Q: How do I open Appleworks documents with linked spreadsheets in Pages?
I have a number of old Appleworks (.cwk) documents which I would like to open. Most of the time they open easily in Pages or Numbers as appropriate, but a particular series of them are word-processing documents which contain a series of linked spreadsheet tables embedded in them This was a feature of Appleworks that did not translate into the new iWorks apps if I recall. The problem is that when I open them in Pages only the first spreadsheet appears as a table, the others are missing along with all the data they contain. I do get an error message telling me this has happened, but no clue as to what to do about it! If I try to open them in Numbers I simply get told these are not spreashseet documents (which is true).
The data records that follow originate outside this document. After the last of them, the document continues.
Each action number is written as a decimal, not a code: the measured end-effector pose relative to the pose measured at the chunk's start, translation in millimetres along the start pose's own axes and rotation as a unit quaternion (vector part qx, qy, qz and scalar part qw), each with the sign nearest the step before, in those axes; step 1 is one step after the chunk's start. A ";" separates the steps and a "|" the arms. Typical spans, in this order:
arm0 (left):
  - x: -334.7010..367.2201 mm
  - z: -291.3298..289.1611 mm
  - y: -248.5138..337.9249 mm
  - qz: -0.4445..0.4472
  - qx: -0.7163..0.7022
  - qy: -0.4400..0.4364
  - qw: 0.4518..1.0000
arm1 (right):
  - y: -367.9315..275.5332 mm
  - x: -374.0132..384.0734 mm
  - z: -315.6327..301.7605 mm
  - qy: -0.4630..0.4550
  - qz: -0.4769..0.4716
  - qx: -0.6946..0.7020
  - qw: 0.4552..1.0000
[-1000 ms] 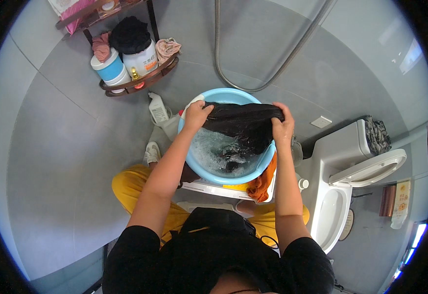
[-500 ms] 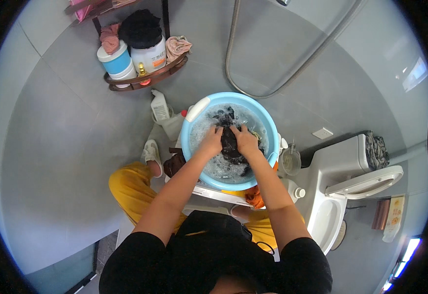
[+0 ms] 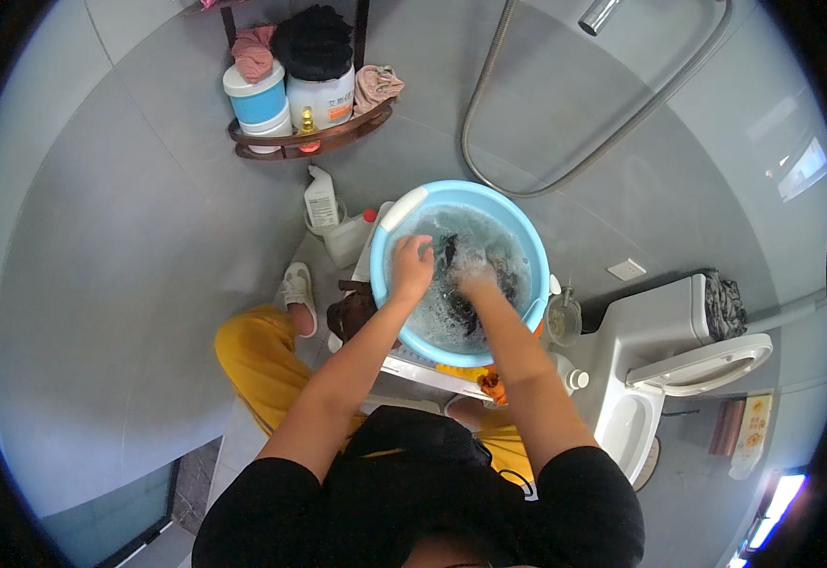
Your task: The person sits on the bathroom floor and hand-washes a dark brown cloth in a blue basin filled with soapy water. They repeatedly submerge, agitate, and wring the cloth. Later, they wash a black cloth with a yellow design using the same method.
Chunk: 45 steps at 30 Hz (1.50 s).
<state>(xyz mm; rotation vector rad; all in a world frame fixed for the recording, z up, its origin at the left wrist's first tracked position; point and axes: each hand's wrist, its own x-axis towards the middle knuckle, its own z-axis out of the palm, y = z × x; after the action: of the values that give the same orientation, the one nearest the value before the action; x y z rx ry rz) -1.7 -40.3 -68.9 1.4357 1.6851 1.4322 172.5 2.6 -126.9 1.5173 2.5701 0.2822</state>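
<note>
A light blue basin (image 3: 536,248) with a white grip holds sudsy water. Dark wet cloth (image 3: 461,305) lies in the water, partly under the foam. My left hand (image 3: 412,267) is at the left inside of the basin, above the suds, its fingers loosely curled with a gap by the thumb and nothing seen between them. My right hand (image 3: 475,276) dips into the water over the cloth. Splashing foam hides its fingers, so its grip does not show.
The basin stands on a white washboard-like stand (image 3: 413,370). Brown cloth (image 3: 352,312) and orange cloth (image 3: 492,386) lie beside it. White bottles (image 3: 321,199) stand at left, a toilet (image 3: 633,417) at right. A corner shelf (image 3: 328,142) and a shower hose (image 3: 565,180) are behind.
My hands have moved apart. The left has let go of the dark cloth and lifted to the left; the right has sunk into the water. The cloth sits lower and more spread out.
</note>
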 end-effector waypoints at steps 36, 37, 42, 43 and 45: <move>-0.6 0.0 -27.6 -0.391 -0.372 -0.166 0.825 | 98.3 0.2 -423.3 0.148 0.051 0.269 0.950; -1.3 -0.4 -26.7 -0.399 -0.375 -0.162 0.821 | 92.0 3.0 -405.1 0.120 0.055 0.295 0.946; 5.1 1.8 -25.5 -0.448 -0.440 -0.116 0.770 | 73.6 16.5 -290.7 0.041 0.109 0.435 0.893; 6.3 2.5 -23.8 -0.464 -0.456 -0.095 0.754 | 71.2 18.8 -261.5 0.036 0.123 0.452 0.883; 9.6 4.8 -15.9 -0.479 -0.489 -0.081 0.725 | 65.9 15.1 -204.3 0.044 0.168 0.498 0.849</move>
<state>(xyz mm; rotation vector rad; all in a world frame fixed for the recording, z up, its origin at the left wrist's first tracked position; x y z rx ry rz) -6.8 -28.0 -82.6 0.0138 0.9288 1.1429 176.8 29.0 86.6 2.2655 2.5917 -1.1689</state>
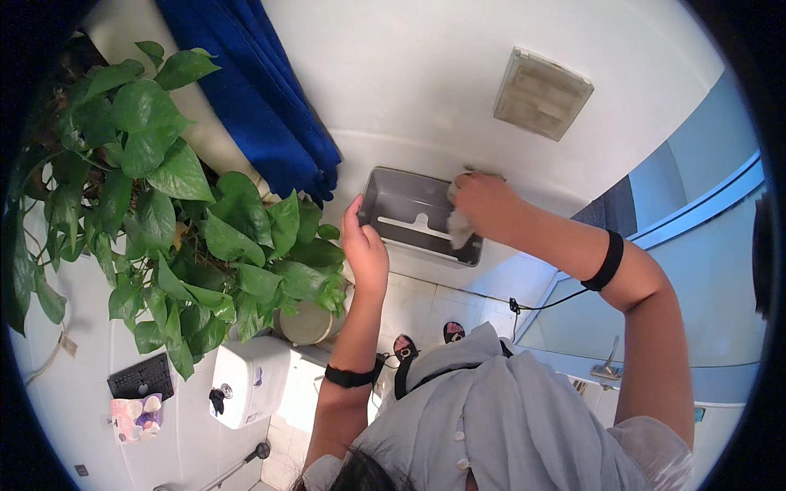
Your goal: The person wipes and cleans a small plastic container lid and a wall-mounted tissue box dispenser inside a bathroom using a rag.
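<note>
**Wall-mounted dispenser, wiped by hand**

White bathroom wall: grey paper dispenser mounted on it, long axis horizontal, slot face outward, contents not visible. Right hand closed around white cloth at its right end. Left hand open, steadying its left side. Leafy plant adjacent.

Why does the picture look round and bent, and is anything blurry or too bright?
Head view: a fisheye lens bows the wall edges and leaves black corners; light is soft and even, no harsh glare; the plant is sharp; the right hand and its cloth on the grey dispenser look slightly smeared.
</note>
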### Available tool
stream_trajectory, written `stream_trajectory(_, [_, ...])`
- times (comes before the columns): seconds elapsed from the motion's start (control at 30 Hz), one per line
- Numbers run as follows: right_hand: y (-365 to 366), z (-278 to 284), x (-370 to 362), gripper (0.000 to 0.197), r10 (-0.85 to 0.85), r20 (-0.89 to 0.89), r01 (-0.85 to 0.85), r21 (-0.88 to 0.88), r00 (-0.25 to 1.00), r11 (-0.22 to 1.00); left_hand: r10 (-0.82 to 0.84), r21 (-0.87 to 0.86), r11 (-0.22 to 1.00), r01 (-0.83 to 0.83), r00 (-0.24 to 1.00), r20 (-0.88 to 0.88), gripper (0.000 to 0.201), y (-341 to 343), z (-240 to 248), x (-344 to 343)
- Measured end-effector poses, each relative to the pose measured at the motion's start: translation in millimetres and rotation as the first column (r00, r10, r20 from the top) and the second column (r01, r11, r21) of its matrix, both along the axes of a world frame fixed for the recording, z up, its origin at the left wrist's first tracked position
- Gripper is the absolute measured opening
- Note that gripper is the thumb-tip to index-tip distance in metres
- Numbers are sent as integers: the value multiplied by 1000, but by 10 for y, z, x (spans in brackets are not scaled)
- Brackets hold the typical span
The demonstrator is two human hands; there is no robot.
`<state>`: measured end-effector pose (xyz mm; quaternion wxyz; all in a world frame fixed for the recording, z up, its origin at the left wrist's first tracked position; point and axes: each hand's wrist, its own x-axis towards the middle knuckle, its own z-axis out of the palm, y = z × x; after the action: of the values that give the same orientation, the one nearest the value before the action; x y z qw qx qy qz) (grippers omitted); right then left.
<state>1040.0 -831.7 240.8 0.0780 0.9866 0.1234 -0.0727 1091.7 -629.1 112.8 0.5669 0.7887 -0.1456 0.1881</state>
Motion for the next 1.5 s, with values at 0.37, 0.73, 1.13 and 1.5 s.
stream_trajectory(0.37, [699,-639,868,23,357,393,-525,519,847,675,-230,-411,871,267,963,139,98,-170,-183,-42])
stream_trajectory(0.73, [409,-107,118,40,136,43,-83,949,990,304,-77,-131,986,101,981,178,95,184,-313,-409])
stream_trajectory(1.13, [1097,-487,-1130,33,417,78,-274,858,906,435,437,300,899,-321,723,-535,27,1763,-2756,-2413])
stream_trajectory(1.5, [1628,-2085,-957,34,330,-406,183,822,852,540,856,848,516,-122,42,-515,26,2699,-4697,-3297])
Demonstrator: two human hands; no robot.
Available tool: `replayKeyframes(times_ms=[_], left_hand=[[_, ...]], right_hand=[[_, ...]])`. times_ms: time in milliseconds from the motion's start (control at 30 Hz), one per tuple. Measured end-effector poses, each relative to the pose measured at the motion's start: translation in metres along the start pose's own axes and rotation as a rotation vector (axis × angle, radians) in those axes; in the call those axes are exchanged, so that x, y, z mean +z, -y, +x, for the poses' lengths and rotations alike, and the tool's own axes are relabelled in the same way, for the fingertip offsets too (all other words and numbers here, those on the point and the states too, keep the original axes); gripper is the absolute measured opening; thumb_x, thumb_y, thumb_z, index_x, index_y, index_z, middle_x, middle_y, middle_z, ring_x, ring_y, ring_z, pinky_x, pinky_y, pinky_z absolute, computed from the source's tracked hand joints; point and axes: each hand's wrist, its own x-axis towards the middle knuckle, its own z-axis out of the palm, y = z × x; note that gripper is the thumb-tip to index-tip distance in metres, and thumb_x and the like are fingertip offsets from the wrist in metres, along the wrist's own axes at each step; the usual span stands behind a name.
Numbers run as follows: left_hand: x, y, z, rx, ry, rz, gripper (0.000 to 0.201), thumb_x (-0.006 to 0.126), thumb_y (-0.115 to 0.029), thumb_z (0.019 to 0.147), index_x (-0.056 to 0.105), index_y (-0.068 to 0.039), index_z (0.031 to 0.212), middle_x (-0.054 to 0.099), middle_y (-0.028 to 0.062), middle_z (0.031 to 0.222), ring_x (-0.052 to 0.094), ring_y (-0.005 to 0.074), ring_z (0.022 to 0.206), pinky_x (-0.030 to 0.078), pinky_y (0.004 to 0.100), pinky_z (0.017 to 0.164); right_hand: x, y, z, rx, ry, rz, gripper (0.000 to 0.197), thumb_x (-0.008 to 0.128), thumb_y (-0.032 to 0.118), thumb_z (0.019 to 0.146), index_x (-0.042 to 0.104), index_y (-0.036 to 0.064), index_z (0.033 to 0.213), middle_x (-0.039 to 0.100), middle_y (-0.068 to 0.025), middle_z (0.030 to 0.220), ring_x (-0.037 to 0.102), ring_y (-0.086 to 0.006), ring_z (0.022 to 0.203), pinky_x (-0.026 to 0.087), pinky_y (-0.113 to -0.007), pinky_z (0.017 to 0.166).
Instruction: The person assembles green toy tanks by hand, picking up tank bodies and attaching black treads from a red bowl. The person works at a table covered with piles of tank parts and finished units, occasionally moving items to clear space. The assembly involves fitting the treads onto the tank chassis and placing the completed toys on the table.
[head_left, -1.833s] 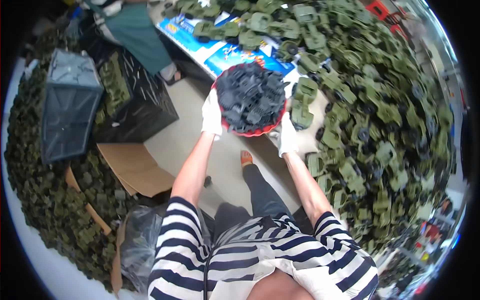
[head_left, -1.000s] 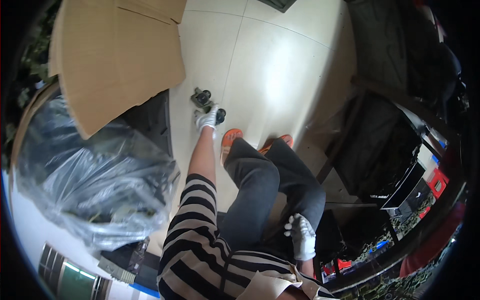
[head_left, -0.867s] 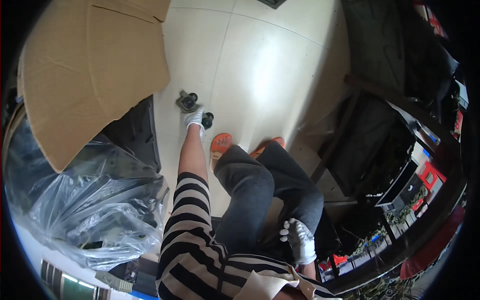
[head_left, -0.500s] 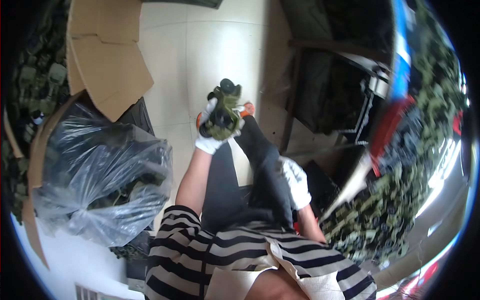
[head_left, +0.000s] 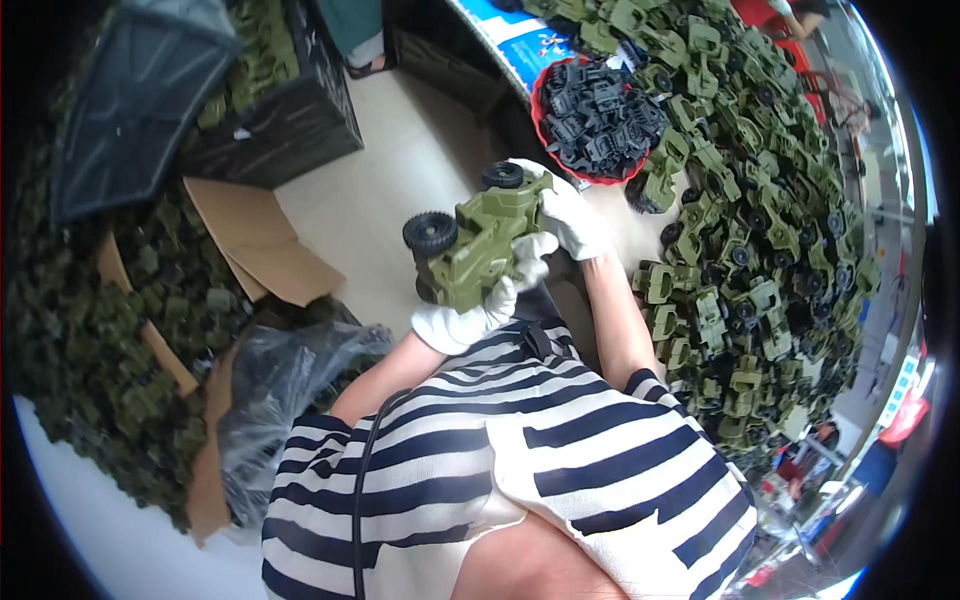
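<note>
In front of my chest is a green toy military truck [head_left: 485, 245], tilted, with chunky black wheels on the side away from me. My left hand [head_left: 465, 322], in a white glove, is closed round its lower end, with fingers along its right side. Also gloved in white, my right hand [head_left: 575, 222] is closed on the truck's upper right end; its fingertips are partly hidden behind the toy. Beyond that hand, a red-rimmed basket [head_left: 541, 128] holds many dark grey plastic parts [head_left: 600, 112].
Green toy trucks [head_left: 760, 270] lie heaped on the table to the right. At left are an open cardboard box [head_left: 265, 235], a clear plastic bag [head_left: 290, 385] and more heaped green toys [head_left: 150, 390]. A dark crate [head_left: 270, 145] stands behind; another person's foot [head_left: 370, 66] shows at the top.
My right hand has come up from beside my leg onto the truck. The truck is now nearer and turned, and my view has swung toward the table and basket.
</note>
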Motion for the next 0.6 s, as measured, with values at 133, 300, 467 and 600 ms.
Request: replayKeyframes(times_ms=[133, 300, 467, 600], left_hand=[[0.006, -0.086, 0.017, -0.274, -0.167, 0.842, 0.067, 0.036, -0.05, 0.099, 0.05, 0.011, 0.124, 0.063, 0.0246, 0.112, 0.055, 0.0534, 0.107, 0.057, 0.0477, 0.071], [0.047, -0.069, 0.068, 0.325, -0.557, 1.604, 0.061, 0.068, -0.012, 0.087, 0.039, 0.0, 0.139, 0.053, 0.0187, 0.128, 0.054, 0.0284, 0.118, 0.048, 0.0427, 0.095], [0.072, -0.046, 0.121, 0.605, -0.228, 1.403, 0.06, 0.068, -0.025, 0.091, 0.042, -0.01, 0.143, 0.048, 0.0076, 0.138, 0.043, 0.0248, 0.131, 0.032, 0.0437, 0.113], [0.083, -0.088, 0.169, 0.833, -0.343, 1.619, 0.044, 0.066, -0.024, 0.093, 0.052, -0.009, 0.132, 0.063, 0.0051, 0.117, 0.059, 0.0207, 0.112, 0.047, 0.0398, 0.102]], right_hand=[[-0.004, 0.008, -0.01, -0.075, -0.235, 0.151, 0.046, 0.068, 0.025, 0.091, 0.057, -0.0026, 0.126, 0.063, -0.0125, 0.121, 0.062, -0.0188, 0.109, 0.049, -0.034, 0.096], [-0.002, 0.021, -0.008, -0.229, -0.479, 0.36, 0.034, 0.064, 0.019, 0.094, 0.054, 0.006, 0.124, 0.063, -0.0042, 0.108, 0.061, -0.0121, 0.093, 0.052, -0.03, 0.077], [0.007, 0.025, -0.002, -0.359, -0.856, -0.252, 0.06, 0.081, 0.01, 0.079, 0.043, 0.0051, 0.124, 0.061, -0.0068, 0.098, 0.06, -0.0093, 0.073, 0.051, -0.026, 0.061], [0.009, 0.055, 0.005, -0.238, -0.771, -0.407, 0.073, 0.087, 0.015, 0.073, 0.04, 0.0068, 0.129, 0.061, -0.0084, 0.096, 0.061, -0.0094, 0.064, 0.052, -0.026, 0.054]])
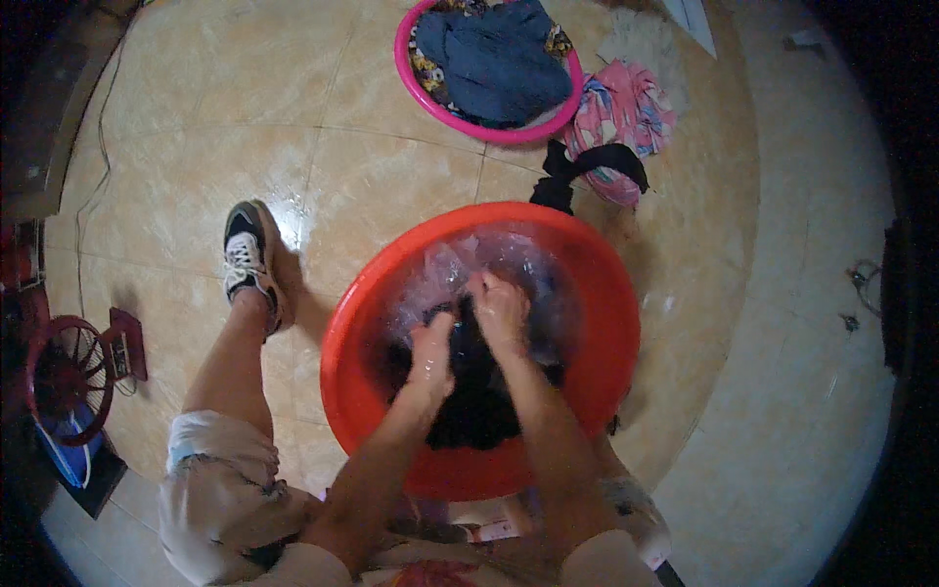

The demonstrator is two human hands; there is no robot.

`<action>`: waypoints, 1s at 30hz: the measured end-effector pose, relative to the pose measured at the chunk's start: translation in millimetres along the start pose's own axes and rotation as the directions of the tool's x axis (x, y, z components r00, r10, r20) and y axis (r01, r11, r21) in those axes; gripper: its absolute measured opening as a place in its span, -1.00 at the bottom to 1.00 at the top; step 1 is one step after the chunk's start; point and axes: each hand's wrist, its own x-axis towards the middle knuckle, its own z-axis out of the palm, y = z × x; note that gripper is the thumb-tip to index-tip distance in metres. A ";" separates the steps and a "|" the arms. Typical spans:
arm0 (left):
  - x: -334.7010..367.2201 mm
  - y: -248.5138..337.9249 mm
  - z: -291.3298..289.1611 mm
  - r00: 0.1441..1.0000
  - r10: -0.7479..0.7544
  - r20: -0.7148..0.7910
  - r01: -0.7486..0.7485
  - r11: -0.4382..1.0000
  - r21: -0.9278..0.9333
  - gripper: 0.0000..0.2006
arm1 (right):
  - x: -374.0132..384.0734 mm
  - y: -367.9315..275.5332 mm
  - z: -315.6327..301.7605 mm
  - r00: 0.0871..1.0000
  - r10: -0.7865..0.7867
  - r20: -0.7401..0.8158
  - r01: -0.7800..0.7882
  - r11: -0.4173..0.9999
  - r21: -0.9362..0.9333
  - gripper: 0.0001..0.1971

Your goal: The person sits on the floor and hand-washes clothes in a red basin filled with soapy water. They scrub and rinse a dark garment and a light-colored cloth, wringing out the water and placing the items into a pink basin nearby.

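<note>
A large orange-red basin (pixel 344 377) stands on the floor between my legs, with soapy-looking water in it. Dark wet cloth (pixel 474 416) fills its near half, and paler fabric (pixel 448 269) lies in the water toward the far side. Both my forearms reach down into the basin. My left hand (pixel 431 352) is closed on the dark cloth. Just right of it and slightly farther off, my right hand (pixel 500 311) has its fingers bent around part of the same dark cloth. Water covers the lower folds, so the garment's kind cannot be made out.
Beyond the basin is a pink tub (pixel 403 44) holding a dark blue garment (pixel 499 64). Pink patterned clothing (pixel 631 108) and a black cloth (pixel 614 161) lie on the tiles beside it. My left shoe (pixel 246 254) and a dark red fan (pixel 68 377) are leftward.
</note>
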 end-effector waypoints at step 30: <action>-64.0 7.2 -1.5 0.690 -0.145 0.709 0.181 0.983 0.024 -0.68 | -224.4 -54.2 -70.6 0.742 -0.635 -0.216 0.636 0.768 -0.074 -0.66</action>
Has anybody else encountered this? If so is there a trick to make Pages open them properly, or another App which may be able to open them? Failing that do you know any way I can at least recover the data contained in the subsequent linked spreadsheets?
iMac, OS X Mountain Lion (10.8.1)
Posted on Aug 1, 2013 9:08 AM
I have my doubts that you are going to be able to do this.You could try LibreOffice, which apparently can open WP documents which have at least some embedded items, but it's very probable that it won't handle this.
There are two other options. One is to open the documents in a plain text editor. You will get an awful lot of garbage which is the formatting code, but the actual text will be in there somewhere. Whether it's possible to find and extract the data from the spreadsheets I don't know, but it's unlikely to be easy.
The other option is to run AppleWorks under emulation. If you have upgraded to Lion/Mountain Lion then you should be able to install Snow Leopard on an external hard disk and start from that (provided that the Mac did not come with anything higher than Snow Leopard originally installed); and success has been reported in running Snow Leopard under emulation in Parallels - the method is described here: it seems complex; however Snow Leopard Server is available in the Apple Store (by telephone) at a reduced price (at the time of writing) and this makes the process a lot easier. I haven't tried either method: use at your own discretion. You can then run AppleWorks as an emergency measure.